**Goal of the exercise**: In the data below, find the line containing "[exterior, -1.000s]" and the line containing "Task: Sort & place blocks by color", then reproduce them and every line between, exactly. Omit pictures.

**Provided material**:
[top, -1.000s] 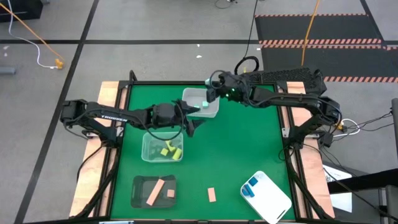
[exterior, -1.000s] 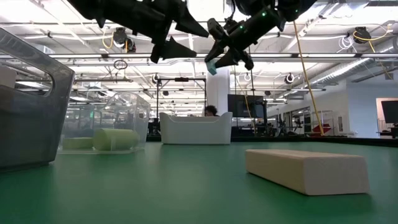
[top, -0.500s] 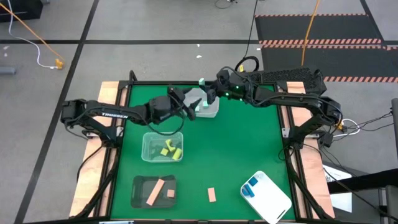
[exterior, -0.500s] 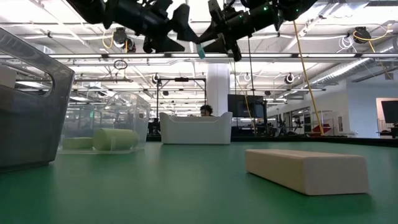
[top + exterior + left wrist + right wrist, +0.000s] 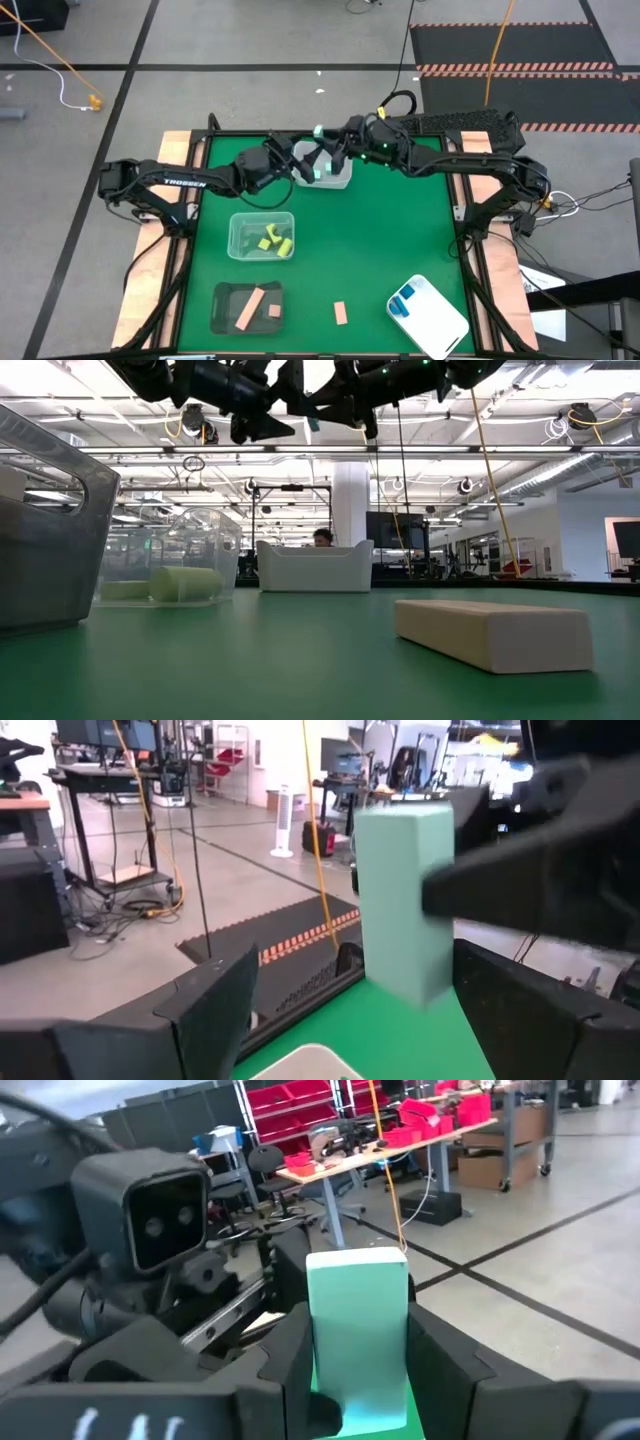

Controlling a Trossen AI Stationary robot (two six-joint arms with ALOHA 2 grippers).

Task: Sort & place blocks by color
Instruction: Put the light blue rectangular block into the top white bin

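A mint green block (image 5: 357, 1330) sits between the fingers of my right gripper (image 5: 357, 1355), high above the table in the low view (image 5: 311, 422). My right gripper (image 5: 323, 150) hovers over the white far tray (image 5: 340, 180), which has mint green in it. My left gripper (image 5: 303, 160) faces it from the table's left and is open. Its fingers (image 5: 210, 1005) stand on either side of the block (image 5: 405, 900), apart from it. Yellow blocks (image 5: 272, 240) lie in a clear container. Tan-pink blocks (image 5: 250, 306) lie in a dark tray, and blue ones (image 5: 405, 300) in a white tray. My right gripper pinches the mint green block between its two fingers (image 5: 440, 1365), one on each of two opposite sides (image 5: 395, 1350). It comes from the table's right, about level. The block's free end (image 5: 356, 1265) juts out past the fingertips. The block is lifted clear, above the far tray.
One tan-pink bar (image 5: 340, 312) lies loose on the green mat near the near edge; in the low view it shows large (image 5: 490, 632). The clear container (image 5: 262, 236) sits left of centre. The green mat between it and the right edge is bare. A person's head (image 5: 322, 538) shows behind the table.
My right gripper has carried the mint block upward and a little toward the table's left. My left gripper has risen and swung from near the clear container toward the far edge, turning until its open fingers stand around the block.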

**Response area**:
[exterior, -1.000s] 
[top, -0.500s] 
[exterior, -0.500s] 
[top + exterior + left wrist + right wrist, +0.000s] 

Controlling a Trossen AI Stationary robot (two six-joint arms with ALOHA 2 grippers).

Task: Sort & place blocks by color

No additional answer is needed.